Nous marchons aujourd’hui pour gagner les élections dans deux semaines, mais en réalité ce n’est que le début. Nous marchons vers une toute nouvelle Pologne.
De plus, en août 2021, il y a eu une autre démonstration de masse quand le parti a essayé, via son Conseil National de Radiodiffusion (KRRiT) de ne pas renouveler la licence du groupe TVN, les principales chaînes de télévision d’opposition, sous motif que le groupe américain Discovery avait une part dans le groupe médiatique polonais. Déjà en février de la même année, les chaînes radio, de télévision et des journaux privés ont créé un black-out médiatique, à cause d’une nouvelle taxe sur les revenus publicitaires des médias privés, qui pourraient encore plus affaiblir leur indépendance.

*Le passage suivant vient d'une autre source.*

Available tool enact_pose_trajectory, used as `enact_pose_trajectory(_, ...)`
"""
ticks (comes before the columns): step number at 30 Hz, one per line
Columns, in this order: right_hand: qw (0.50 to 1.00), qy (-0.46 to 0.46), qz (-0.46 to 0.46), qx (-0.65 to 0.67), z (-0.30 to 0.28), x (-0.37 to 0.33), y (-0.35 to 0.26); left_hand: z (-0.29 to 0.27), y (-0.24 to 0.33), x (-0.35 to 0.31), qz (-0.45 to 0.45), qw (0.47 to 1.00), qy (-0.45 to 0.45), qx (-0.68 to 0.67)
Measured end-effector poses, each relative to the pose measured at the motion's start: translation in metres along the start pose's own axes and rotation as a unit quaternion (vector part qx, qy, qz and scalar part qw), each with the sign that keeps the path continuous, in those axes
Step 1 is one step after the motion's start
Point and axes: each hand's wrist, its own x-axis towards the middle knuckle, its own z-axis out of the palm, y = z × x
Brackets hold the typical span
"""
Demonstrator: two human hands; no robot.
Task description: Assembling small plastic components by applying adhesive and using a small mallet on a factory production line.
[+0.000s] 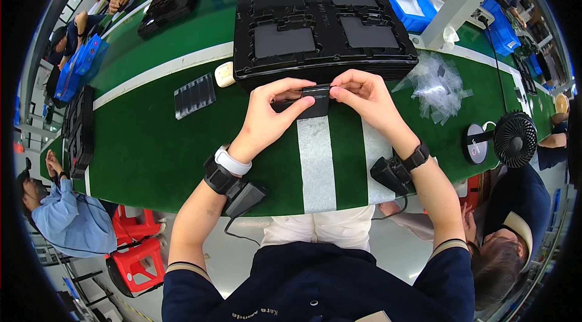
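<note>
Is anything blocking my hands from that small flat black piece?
Nothing visible: the left hand's thumb lies on the flat black piece, and the right hand's fingertips meet its edge. The black tray stack sits beyond.

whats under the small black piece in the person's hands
A pale strip on the green tabletop shows past the near edge of the black piece. What lies directly beneath is covered, and the underside is hidden.

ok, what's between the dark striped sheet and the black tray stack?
A small white rounded object, on the green tabletop, as the head view shows.
</note>
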Motion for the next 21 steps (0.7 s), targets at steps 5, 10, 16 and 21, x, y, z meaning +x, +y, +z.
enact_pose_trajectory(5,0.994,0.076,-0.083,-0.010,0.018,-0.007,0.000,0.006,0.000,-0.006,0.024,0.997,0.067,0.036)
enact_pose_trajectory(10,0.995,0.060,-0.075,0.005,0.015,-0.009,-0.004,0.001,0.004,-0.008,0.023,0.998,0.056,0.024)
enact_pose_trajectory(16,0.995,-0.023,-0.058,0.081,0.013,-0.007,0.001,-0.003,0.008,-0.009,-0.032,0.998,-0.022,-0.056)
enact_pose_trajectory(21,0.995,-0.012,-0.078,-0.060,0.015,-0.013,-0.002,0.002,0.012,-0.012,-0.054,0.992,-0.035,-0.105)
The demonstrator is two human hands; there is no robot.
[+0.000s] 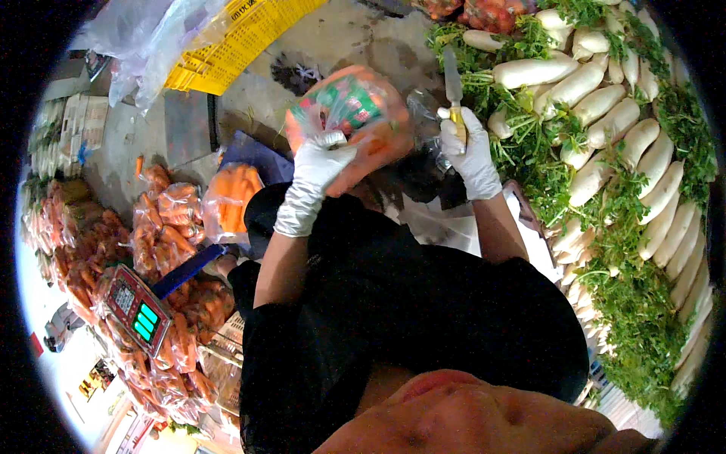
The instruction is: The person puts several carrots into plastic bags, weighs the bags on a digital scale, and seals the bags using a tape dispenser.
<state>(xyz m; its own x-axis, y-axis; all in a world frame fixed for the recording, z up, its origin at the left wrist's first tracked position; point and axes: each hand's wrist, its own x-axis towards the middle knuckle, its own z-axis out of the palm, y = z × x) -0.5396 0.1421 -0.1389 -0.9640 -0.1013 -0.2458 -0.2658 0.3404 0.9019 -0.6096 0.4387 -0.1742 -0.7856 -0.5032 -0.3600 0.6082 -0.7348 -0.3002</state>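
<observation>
My left hand point(319, 166), in a white glove, is closed on the top of a clear plastic bag of carrots point(387, 125) with green and red print on it. The bag is in front of me, and orange shows through the plastic. My right hand point(473, 147), gloved in white too, grips a knife point(452, 79) by its yellow handle. The blade points up and away from me, to the right of the bag and apart from it. Some crumpled clear plastic point(425, 113) lies between the bag and my right hand.
White radishes point(616, 121) with green leaves are piled along the right. Bagged carrots point(178, 216) fill the left, beside a scale point(136, 310) with a lit green display. A yellow crate point(242, 41) and thin plastic sheeting point(140, 38) stand at the far left.
</observation>
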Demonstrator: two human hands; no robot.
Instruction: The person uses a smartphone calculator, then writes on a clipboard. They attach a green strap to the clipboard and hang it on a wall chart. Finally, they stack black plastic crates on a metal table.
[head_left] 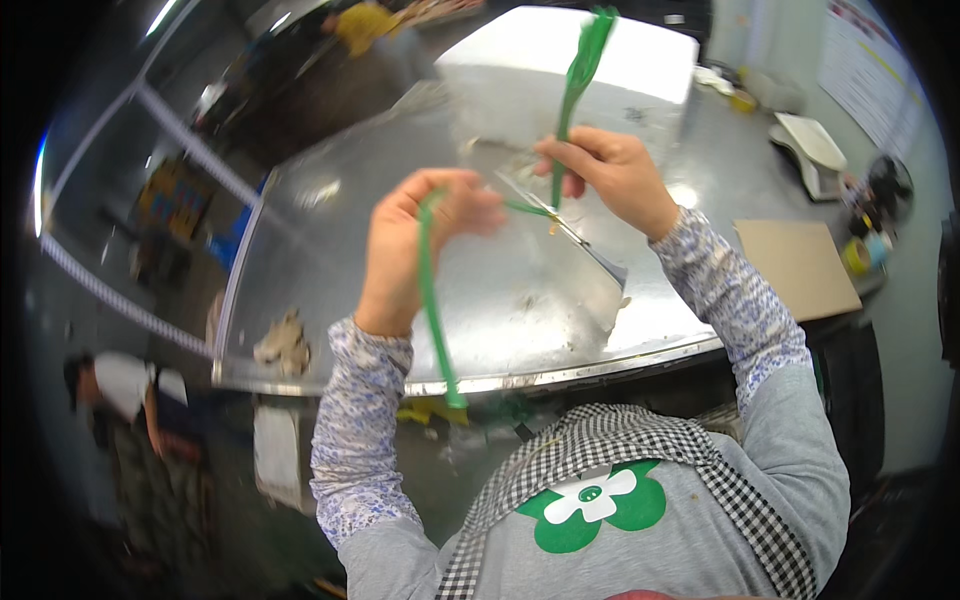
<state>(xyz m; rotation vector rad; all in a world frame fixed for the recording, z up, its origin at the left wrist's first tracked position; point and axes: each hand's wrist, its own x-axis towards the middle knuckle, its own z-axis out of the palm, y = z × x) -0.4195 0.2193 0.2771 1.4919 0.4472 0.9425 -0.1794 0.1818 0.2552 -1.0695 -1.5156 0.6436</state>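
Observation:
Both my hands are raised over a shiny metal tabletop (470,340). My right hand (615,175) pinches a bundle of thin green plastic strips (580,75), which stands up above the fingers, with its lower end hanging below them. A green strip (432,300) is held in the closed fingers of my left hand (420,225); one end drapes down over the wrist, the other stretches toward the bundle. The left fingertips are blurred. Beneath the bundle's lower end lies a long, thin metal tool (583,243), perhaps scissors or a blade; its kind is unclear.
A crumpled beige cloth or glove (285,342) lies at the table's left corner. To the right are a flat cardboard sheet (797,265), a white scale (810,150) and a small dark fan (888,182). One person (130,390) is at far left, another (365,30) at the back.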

Des élections qui peuvent faire changer le jeu
La date de cette manifestation, nommée « La marche des millions de cœur », n’est pas un hasard. En effet, dans 14 jours, le dimanche 15 octobre prochain, la population polonaise est appelée aux urnes pour élire les parlementaires et les sénateurs.
« Nous marchons aujourd’hui pour gagner les élections dans deux semaines, mais en réalité ce n’est que le début. Nous marchons vers une toute nouvelle Pologne », enchérit Rafal Trzaskowski, vice-président du PO et maire de Varsovie.
Dans les derniers sondages, le parti centriste se trouve à 29% tandis que le parti d’extrême-droite se place en tête à 36%. Cet écart se creuse encore plus avec les médias publics, que certains considèrent comme « d’État » (en comparaison avec les dictatures) qui idéalisent le parti au pouvoir pour discréditer les opposants. Cependant, des sondages commandés par la Plateforme Civique montrent que les résultats seront potentiellement serrés.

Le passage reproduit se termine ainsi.